Am heftigsten kritisierte Westerwelles Auftreten wohl die Münchener Abendzeitung. Sie bezeichnete Westerwelle als "Außenminister-AZUBI" und ergänzte: "Und so hat der frühere Spaß-Guido mit dem losen Mundwerk in der üblichen atemlosen Antrittsbesuchs-Hetze erkennbar vor allem eines versucht: ja keinen Fehler zu machen. Aus dem spritzigen Redner ist ein geradezu hölzerner Plattitüdenverbreiter geworden." Die Nürnberger Zeitung schrieb "Mit der im Heiligen Land praktizierten Teflon-Politik - wer nichts sagt, beziehungsweise nur Allgemeinplätze von sich gibt, bietet auch keine Angriffsfläche - wird Westerwelle und mit ihm die deutsche Außenpolitik im Nahen Osten allerdings auf absehbare Zeit weiter nur den Claqueur geben können." Demgegenüber verblüffend sind dann die unterschwelligen Allmachtsphantasien der Berliner Tageszeitung "Als Zugpferd (für den sogenannten Friedensprozess) würde sich Westerwelle zwar kaum eignen: Dazu reicht Deutschlands Einfluss dann doch nicht weit genug. Doch Hand in Hand mit US-Präsident Obama könnte er den Druck sicher verschärfen." Als ob auch nur einer von beiden die wirkliche materielle Entrechtung und Kolonisierung der palästinensischen Nation zu seinem Anliegen machen würde.

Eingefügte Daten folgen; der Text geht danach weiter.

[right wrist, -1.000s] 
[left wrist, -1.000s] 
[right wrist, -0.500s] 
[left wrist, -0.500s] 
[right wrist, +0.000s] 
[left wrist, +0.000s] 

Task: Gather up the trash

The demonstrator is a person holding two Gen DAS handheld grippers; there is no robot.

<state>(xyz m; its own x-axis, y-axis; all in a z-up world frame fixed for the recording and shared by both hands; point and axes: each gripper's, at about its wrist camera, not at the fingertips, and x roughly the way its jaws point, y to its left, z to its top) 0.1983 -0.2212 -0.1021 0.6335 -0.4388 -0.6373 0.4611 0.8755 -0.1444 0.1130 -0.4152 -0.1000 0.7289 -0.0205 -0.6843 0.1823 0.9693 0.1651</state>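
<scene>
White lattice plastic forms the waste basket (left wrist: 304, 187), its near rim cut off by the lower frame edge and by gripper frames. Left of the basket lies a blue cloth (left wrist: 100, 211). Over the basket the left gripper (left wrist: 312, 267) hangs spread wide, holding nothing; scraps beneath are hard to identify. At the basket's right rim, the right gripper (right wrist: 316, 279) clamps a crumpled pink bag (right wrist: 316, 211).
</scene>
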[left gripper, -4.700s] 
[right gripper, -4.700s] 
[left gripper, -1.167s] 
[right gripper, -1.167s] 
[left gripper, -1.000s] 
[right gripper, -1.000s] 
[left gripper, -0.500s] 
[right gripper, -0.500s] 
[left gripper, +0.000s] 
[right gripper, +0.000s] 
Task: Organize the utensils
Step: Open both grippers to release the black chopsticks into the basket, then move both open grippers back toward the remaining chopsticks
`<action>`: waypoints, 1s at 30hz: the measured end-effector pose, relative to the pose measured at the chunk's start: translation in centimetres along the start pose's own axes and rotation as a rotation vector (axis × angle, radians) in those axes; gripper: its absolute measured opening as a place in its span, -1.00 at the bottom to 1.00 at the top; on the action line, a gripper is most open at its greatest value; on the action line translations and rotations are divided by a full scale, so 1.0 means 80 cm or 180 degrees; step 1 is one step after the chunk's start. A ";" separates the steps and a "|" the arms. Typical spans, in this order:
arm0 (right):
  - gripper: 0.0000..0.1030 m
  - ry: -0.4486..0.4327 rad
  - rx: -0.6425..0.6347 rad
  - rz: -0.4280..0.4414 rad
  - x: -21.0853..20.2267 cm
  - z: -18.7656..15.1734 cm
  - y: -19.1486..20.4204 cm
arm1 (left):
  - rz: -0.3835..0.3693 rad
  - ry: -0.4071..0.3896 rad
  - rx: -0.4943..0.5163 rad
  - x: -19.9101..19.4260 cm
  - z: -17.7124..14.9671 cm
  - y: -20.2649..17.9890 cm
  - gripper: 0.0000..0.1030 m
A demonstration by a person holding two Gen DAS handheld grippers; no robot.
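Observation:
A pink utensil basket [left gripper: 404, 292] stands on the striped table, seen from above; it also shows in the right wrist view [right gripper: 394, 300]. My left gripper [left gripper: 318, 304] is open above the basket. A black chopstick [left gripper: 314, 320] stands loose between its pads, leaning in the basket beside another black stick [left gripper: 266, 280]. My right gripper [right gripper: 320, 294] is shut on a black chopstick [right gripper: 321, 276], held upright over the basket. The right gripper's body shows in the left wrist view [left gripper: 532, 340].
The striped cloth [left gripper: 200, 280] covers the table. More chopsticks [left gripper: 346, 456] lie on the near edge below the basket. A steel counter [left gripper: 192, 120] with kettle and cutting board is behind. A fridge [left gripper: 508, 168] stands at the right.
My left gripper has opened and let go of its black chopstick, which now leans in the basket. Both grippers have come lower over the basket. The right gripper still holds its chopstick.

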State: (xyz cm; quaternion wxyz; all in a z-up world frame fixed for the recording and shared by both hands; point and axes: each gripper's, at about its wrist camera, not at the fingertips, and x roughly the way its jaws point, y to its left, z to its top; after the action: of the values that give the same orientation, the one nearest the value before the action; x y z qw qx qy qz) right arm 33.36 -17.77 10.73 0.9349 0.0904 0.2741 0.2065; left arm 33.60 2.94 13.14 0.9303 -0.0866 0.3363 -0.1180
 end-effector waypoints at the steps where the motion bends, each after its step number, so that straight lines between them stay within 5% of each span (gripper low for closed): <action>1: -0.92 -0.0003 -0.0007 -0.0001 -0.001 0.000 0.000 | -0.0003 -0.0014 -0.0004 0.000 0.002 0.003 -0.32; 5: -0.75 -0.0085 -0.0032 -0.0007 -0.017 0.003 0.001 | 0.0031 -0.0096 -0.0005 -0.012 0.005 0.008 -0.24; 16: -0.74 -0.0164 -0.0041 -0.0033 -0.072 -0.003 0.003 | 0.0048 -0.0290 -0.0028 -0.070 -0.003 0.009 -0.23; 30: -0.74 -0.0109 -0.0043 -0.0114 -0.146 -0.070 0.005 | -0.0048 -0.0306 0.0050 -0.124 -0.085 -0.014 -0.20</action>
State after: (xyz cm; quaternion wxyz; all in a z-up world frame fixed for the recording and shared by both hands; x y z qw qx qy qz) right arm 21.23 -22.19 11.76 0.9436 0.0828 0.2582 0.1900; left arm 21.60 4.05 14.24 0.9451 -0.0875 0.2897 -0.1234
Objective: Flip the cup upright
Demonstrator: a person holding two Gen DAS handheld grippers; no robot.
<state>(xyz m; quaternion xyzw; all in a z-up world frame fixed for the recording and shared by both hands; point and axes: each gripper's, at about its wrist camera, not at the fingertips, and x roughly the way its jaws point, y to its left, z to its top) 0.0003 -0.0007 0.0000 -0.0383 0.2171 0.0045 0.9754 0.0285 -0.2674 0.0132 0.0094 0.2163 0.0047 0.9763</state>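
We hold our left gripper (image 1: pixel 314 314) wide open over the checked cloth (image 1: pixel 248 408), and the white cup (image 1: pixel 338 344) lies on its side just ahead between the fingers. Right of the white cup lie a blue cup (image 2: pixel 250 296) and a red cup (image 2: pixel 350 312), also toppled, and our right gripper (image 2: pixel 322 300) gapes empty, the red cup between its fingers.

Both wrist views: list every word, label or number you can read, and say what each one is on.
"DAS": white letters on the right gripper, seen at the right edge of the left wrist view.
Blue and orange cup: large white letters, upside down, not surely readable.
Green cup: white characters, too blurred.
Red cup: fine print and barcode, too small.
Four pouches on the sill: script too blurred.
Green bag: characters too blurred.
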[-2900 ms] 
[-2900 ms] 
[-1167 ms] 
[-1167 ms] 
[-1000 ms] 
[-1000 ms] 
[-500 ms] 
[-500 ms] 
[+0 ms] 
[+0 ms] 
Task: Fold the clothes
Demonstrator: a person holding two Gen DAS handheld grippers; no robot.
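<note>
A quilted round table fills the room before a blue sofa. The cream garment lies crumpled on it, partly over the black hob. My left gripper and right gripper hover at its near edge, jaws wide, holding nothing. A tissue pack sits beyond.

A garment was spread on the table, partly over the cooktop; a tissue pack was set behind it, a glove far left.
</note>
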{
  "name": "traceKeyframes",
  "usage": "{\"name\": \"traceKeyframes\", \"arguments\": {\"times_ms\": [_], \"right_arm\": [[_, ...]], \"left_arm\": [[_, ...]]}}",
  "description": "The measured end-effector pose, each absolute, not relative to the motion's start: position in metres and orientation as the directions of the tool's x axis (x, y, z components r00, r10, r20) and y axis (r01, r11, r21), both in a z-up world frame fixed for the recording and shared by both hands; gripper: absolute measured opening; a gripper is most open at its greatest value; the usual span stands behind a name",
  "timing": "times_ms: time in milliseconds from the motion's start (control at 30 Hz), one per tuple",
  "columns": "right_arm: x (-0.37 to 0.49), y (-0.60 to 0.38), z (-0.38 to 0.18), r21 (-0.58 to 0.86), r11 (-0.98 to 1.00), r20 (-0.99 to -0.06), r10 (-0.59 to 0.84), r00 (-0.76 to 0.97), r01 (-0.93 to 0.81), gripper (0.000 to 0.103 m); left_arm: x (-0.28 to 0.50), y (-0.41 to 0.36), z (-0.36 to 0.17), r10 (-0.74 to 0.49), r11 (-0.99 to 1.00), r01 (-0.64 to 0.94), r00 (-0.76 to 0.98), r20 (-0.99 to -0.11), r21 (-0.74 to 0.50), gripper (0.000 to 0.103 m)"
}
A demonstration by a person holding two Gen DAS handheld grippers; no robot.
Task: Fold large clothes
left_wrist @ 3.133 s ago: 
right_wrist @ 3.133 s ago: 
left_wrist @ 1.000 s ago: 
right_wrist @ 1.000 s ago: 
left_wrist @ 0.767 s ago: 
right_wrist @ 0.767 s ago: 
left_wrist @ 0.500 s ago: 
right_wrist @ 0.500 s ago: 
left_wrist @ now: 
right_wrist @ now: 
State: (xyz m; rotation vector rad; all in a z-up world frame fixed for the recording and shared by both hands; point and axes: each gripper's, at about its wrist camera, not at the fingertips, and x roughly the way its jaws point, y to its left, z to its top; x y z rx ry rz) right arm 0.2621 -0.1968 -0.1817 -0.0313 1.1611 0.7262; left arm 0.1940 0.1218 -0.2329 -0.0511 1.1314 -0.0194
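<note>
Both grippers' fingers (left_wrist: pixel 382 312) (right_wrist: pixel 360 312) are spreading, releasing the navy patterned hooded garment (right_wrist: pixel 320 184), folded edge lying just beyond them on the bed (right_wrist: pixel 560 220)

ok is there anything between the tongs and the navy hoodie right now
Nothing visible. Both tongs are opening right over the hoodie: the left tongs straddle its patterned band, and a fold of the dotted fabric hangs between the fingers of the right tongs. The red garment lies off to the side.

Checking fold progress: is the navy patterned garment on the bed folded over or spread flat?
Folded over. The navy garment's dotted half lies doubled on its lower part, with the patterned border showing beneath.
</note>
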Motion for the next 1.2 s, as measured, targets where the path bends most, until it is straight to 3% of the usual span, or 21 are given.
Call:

In Israel hielt sich Guido Westerwelle an die vorgegebenen Rituale und von den USA und seiner Chefin in der Bundesregierung vorgegebenen Positionen: Zuerst Besuch in Israel, Beteuerung der besonderen Unterstützung Israels, Würdigung der Opfer des Holocaust, dann Besuch bei den palästinensischen Autonomiebehörden in Ramallah; Unterstützung der Zwei-Staaten-Lösung und etwas eigene Verwaltung der palästinensischen Autonomiebehörden, leichte Kritik an der Siedlungspolitik Israels und vehemente Bekundung eines aggressiven Vorgehens gegen das angebliche militärische Atomprogramm Irans. Aber auch: kein Wort über den Bantustan-Charakter eines evtl. von Israel akzeptierten Palästina-Staates, kein Wort über die widerrechtliche Aneignung der Wasserresoucen des Westjordanlandes durch Israel, kein Wort gegen die de-facto Annektion Ostjerusalems durch Israel, kein Wort über die unmenschliche Knebelung und Strangulierung der Menschen im Gaza-Streifen, kein Wort zum völkerrechtswidrigen Charakter der Annektion der von Israel besetzten Gebiete durch die Siedlungspolitik und die vollständige Unrechtsmäßigkeit der Siedlungen, natürlich auch kein Wort über die als Menschen zweiter Klasse in Israel behandelten Palästinenser.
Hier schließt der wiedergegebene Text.